Two variables will shape the next move. The 12 May OPEC+ emergency call is the nearest catalyst; a credible supply commitment above the current 500,000 b/d pledged would signal producer seriousness, while anything less confirms the arithmetic gap. The 14-15 May Beijing summit is the next diplomatic test, with any Iran-specific language in the communique carrying outsized significance.
Reuters noted “further gains on Hormuz risk premium” during the 11 May session. The signals to monitor in the coming days:
- OPEC+ outcome on 12 May: volume commitments versus rhetoric
- Summit communique language on Iran on 14-15 May
- Any Oman or Pakistani mediation signal indicating resumed contact
- Brent crossing or failing to cross the $110 threshold
This article is for informational purposes only and should not be considered financial advice. Investors should conduct their own research and consult with financial professionals before making investment decisions. These forward-looking price projections are subject to market conditions and various risk factors, and past performance does not guarantee future results.
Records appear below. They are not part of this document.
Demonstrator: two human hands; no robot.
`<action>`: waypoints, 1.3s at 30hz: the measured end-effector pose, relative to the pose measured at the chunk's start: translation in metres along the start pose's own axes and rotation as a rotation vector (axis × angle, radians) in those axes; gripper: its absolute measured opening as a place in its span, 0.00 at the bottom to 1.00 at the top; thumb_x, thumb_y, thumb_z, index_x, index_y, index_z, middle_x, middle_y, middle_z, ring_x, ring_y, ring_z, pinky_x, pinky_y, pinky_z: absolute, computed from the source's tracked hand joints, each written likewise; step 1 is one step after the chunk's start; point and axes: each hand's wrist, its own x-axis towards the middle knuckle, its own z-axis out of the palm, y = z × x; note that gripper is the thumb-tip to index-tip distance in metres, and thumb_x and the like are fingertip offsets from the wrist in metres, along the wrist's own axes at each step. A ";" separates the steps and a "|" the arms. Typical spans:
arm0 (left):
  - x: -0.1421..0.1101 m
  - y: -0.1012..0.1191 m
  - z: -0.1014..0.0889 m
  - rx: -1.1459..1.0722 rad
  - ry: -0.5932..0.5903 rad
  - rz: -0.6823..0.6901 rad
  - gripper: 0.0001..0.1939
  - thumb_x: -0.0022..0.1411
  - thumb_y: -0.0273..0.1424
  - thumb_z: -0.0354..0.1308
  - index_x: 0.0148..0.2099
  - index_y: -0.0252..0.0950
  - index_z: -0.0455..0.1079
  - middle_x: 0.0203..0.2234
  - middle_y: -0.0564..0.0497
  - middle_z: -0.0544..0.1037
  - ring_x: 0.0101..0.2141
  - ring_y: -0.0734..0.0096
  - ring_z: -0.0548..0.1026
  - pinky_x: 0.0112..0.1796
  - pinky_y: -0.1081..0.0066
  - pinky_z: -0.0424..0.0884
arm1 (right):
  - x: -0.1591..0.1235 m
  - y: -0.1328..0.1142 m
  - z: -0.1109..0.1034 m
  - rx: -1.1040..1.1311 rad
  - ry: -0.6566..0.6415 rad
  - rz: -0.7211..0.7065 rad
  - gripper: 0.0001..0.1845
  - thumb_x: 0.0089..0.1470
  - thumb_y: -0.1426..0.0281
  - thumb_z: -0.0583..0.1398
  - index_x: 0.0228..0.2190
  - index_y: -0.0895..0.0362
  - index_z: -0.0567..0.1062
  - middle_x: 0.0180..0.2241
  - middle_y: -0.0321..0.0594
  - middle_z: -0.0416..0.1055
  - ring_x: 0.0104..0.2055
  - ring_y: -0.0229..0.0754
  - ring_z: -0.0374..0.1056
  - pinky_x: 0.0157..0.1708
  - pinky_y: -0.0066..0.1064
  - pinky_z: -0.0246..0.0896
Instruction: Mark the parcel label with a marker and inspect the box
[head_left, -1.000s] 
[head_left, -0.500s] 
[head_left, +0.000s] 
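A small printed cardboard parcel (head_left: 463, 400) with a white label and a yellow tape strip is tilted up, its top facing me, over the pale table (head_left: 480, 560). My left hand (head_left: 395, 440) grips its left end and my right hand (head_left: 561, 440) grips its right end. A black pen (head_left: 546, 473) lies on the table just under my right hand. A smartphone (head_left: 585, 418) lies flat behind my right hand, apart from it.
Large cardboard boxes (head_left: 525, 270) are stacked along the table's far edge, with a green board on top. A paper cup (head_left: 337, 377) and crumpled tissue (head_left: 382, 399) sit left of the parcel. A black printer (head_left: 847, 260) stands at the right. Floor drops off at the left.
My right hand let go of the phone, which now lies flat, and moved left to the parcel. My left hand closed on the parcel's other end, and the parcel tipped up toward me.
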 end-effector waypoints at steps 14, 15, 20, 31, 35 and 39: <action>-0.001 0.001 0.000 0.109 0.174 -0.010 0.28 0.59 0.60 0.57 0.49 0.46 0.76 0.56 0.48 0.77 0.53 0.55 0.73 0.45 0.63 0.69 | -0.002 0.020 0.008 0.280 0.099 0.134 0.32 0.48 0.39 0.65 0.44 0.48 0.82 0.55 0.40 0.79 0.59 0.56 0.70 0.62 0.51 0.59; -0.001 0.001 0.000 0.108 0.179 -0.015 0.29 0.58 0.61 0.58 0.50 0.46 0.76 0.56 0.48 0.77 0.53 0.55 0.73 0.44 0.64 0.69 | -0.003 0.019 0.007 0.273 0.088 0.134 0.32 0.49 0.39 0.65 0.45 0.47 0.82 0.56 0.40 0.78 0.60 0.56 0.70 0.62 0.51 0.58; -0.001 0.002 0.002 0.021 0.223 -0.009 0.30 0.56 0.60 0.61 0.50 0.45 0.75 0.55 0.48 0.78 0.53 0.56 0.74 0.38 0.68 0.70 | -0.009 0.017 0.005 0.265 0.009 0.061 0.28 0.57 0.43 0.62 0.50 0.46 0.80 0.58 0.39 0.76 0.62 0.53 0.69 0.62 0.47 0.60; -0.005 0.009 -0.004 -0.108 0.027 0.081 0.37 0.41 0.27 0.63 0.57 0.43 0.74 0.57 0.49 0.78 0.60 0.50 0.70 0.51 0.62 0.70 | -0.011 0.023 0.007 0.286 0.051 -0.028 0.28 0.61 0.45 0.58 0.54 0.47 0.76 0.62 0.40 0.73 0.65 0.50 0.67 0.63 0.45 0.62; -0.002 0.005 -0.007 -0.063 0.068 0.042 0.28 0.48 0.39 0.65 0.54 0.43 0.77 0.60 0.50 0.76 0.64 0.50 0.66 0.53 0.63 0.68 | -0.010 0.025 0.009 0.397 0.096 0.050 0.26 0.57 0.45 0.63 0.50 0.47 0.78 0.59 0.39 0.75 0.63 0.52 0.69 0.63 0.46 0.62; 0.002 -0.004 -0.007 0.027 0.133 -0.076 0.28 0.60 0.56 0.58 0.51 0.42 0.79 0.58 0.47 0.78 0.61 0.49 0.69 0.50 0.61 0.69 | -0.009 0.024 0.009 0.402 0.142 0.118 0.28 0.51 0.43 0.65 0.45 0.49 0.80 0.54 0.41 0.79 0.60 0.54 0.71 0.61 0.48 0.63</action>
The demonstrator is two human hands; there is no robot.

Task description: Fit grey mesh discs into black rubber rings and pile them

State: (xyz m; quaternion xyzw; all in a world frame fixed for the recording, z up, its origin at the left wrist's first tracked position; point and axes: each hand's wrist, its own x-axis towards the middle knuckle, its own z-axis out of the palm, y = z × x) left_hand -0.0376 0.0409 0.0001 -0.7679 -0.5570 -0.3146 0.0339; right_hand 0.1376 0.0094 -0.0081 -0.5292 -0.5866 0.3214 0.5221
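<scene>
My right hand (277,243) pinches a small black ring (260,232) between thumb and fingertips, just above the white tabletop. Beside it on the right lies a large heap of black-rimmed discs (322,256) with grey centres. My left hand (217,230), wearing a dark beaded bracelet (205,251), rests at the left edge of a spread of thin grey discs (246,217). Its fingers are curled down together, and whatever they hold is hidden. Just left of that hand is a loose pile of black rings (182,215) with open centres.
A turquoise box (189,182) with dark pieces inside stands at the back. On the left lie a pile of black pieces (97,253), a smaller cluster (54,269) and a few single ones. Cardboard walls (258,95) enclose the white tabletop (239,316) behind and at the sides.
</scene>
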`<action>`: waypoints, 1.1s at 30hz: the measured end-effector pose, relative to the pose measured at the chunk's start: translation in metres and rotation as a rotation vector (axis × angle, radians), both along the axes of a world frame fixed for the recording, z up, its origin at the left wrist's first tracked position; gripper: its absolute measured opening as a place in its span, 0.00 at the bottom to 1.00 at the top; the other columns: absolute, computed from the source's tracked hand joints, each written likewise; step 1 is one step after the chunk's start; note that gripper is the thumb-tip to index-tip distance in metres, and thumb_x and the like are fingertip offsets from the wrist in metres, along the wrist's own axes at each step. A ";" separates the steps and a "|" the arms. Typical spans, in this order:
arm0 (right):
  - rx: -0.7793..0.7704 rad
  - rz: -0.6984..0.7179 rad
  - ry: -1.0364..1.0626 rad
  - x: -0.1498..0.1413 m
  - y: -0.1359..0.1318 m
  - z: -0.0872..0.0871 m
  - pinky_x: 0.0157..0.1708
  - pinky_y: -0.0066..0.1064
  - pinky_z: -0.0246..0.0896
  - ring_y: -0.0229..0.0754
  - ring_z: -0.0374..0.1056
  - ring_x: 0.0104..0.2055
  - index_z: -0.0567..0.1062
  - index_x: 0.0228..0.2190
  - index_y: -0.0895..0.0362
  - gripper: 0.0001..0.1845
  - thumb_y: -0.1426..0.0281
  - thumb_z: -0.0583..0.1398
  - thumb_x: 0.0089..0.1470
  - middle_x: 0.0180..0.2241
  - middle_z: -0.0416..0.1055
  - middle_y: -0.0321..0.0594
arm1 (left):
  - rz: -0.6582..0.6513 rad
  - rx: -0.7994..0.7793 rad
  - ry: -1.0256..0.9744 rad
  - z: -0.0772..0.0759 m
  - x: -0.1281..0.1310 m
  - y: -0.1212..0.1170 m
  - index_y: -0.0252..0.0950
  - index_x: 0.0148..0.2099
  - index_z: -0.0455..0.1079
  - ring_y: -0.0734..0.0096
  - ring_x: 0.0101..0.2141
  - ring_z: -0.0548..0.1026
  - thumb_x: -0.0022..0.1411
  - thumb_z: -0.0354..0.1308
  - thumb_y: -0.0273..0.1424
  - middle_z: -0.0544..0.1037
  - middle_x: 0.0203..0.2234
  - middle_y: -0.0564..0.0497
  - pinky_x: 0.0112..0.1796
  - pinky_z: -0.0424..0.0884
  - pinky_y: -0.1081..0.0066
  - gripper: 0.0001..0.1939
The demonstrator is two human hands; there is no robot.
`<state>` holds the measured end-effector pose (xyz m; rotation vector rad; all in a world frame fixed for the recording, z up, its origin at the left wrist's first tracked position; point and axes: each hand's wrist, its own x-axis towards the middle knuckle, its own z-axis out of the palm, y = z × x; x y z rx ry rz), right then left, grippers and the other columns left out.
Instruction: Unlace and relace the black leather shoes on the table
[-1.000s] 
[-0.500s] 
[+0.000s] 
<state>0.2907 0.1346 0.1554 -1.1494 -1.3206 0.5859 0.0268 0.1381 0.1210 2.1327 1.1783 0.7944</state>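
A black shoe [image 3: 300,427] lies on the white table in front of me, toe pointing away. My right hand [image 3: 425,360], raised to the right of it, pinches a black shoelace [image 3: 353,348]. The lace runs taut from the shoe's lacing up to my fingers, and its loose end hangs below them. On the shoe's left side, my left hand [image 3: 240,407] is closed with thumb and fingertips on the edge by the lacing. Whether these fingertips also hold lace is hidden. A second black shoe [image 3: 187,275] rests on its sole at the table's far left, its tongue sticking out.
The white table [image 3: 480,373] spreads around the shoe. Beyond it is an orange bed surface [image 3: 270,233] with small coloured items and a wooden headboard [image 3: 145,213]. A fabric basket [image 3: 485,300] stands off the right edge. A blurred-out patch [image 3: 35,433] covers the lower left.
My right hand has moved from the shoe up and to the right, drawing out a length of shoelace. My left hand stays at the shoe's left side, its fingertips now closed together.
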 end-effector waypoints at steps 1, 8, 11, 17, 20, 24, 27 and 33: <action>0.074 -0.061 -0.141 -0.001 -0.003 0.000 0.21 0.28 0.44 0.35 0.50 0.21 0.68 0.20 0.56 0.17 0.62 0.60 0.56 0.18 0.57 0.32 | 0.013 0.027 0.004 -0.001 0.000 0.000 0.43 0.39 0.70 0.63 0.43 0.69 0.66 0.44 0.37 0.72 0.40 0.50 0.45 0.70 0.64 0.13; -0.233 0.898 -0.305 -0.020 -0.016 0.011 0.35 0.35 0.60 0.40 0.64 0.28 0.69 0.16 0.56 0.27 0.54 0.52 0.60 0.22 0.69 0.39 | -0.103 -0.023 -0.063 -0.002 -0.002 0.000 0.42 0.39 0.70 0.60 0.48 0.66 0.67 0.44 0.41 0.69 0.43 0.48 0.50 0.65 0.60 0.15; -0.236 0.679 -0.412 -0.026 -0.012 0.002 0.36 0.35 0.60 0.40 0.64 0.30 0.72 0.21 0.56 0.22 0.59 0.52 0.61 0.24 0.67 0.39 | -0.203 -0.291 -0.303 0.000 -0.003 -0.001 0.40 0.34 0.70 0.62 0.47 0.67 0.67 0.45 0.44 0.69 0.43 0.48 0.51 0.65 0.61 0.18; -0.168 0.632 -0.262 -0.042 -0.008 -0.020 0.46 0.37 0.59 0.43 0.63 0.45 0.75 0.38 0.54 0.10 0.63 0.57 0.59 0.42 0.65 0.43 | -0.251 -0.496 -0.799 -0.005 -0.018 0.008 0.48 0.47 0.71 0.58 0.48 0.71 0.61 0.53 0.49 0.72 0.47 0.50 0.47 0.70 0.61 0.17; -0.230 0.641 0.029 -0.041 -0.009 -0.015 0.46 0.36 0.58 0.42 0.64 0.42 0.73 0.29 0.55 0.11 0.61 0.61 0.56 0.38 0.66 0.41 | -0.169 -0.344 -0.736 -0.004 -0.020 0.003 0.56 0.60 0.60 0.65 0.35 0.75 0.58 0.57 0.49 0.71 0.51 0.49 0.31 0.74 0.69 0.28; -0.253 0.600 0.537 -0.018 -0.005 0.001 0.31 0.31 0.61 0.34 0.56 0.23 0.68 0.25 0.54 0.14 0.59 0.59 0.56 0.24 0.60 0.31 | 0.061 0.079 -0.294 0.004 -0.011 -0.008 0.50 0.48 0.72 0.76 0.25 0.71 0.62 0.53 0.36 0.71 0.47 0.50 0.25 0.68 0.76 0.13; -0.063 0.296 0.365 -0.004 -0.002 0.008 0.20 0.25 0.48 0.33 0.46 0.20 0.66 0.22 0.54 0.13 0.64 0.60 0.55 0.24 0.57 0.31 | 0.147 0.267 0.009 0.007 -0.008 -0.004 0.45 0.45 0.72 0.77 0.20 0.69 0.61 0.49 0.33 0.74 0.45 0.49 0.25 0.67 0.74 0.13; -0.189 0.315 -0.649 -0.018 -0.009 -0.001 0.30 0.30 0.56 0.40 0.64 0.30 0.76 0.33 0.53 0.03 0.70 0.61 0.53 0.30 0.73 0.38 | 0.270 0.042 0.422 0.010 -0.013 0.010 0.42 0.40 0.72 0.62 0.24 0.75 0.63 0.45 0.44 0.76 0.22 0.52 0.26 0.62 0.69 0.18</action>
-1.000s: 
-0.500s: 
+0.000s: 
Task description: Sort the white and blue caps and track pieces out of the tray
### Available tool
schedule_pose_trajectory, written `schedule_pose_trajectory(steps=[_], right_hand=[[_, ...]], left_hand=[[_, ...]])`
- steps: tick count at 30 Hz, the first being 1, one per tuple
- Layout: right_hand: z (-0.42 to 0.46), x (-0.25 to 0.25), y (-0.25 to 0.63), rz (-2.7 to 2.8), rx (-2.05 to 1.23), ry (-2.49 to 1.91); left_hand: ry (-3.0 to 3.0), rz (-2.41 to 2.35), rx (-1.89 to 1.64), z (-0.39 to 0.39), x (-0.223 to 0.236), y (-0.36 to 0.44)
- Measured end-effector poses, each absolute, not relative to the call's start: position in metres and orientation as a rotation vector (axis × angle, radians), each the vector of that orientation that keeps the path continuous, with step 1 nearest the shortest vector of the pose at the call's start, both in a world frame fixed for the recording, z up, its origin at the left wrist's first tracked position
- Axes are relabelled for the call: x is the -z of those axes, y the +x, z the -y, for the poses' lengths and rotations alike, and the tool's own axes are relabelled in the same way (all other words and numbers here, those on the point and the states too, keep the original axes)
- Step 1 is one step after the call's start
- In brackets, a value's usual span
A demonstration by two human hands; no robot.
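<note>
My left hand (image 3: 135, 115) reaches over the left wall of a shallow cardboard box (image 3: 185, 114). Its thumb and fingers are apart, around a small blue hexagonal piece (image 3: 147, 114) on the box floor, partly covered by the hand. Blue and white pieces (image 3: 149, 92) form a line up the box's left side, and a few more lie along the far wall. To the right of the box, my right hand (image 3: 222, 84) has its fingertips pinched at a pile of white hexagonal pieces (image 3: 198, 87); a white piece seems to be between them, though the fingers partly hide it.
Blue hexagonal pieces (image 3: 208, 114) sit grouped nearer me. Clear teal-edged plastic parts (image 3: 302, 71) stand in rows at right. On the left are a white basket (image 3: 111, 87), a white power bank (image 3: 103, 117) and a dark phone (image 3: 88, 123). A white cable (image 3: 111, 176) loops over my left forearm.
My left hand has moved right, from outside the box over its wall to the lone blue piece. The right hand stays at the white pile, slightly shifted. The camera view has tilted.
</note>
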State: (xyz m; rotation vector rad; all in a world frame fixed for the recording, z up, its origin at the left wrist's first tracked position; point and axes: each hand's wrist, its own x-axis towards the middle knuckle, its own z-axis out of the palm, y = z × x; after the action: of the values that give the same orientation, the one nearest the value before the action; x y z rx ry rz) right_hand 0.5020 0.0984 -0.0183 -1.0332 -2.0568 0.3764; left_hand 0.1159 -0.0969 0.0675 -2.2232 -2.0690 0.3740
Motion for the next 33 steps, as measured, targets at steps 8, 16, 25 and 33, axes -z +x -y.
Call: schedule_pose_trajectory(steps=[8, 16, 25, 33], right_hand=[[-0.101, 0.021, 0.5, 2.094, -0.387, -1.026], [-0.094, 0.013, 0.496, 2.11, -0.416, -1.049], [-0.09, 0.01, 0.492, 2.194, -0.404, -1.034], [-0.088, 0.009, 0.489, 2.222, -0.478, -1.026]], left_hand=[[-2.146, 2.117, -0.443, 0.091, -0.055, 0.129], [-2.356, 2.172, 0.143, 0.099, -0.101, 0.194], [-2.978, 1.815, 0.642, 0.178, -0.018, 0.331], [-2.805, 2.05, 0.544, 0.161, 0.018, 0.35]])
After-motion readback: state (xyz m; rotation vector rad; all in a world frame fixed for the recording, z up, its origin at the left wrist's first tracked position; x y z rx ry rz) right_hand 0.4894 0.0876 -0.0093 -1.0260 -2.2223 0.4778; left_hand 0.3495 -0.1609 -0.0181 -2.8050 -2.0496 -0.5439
Frequently Asked Questions
What is the Strait of Hormuz and why does its closure affect crude oil prices?
The Strait of Hormuz is a narrow waterway between Iran and Oman through which approximately 18.5 million barrels per day of seaborne oil and LNG normally flows. When it is closed, that volume cannot reach global markets, which directly drives crude oil prices higher.
Why did Trump reject Iran's latest nuclear proposal in May 2026?
Iran's counteroffer, relayed through Pakistani intermediaries, included only partial dilution of its highly enriched uranium and a transfer of the remainder to a third country, while demanding full and immediate sanctions removal and a U.S. naval withdrawal from the Hormuz area. Trump characterised the response as wholly unacceptable because it fell far short of the U.S. demand for a multi-decade enrichment freeze and elimination of nuclear infrastructure.
How high could Brent crude prices go if the Hormuz closure continues?
Analyst forecasts are tiered by escalation scenario: Tudor Pickering projects a base case of $108-$112 per barrel if the closure persists beyond two weeks, RBC Capital models $115-$125 if the OPEC+ response fails to close the supply gap, and Eurasia Group flags $120 or higher if U.S. military strikes target Iranian assets.
Why can OPEC+ not simply replace the oil lost from the Hormuz closure?
Combined pledges from ADNOC and Russia total only around 500,000 barrels per day, against an EIA-assessed shut-in of 9.1 million barrels per day, meaning producer commitments cover less than 6% of the disruption. Alternative pipeline and port infrastructure cannot scale to replace strait volumes in the short term.
How does the insurance freeze on Hormuz transit affect when oil shipments can resume?
Insurance syndicates have halted coverage for vessels transiting the Strait of Hormuz, meaning commercial shipping cannot resume even if political conditions shift overnight without a financial backstop. Goldman Sachs projects a minimum 4-6 week disruption, citing the insurance freeze alongside naval patrols as twin constraints that make the physical and commercial reopening of the strait two separate events.